▶ **Exercise directions**: Transcribe all of the data verbatim, please, and leave out its pictures.

▶ **Stored data**:
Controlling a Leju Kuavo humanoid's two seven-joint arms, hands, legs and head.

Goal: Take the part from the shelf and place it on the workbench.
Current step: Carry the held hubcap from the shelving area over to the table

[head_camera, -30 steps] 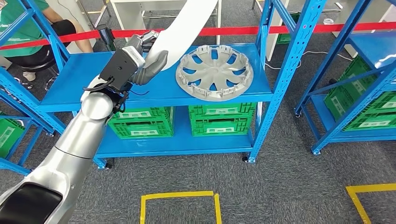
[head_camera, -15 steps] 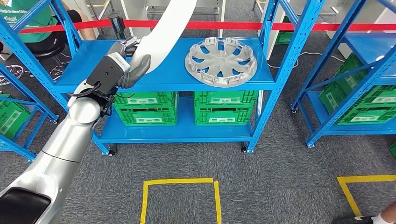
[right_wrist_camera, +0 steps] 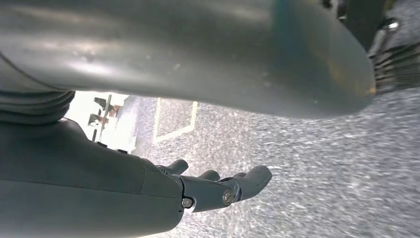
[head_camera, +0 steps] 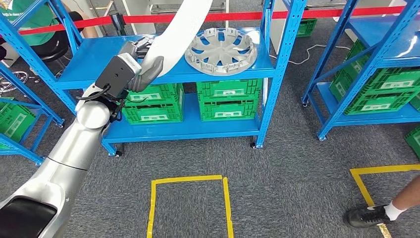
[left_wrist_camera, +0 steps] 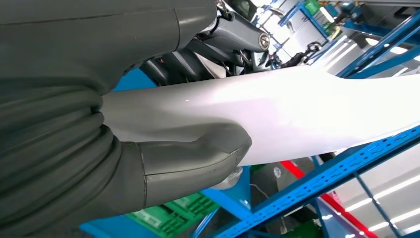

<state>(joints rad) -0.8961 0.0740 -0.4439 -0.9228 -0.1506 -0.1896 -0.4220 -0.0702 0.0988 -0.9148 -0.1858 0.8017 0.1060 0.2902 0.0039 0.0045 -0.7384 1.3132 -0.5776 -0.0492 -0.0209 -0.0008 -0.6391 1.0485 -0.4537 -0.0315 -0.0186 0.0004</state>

▶ **Solution**:
Controlling a Leju Kuavo humanoid's two seven-joint arms, hands, legs and head.

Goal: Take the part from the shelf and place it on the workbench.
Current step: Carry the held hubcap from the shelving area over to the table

[head_camera, -30 steps] 
[head_camera, -15 steps] 
[right_wrist_camera, +0 steps] 
[head_camera, +0 steps] 
[left_wrist_camera, +0 steps] 

<state>(joints rad) -0.8961 0.0740 -0.4439 -0.9228 -0.1506 -0.1896 -0.4220 -0.0702 0.0988 -0.9148 -0.1858 0.8017 0.1060 0.2902 0.0039 0.0045 -0.7384 1.3132 -0.5776 -0.0492 -0.0209 -0.0008 -0.6391 1.0485 -0.4537 -0.0315 -0.0186 0.0004</state>

Output for the exercise is complete.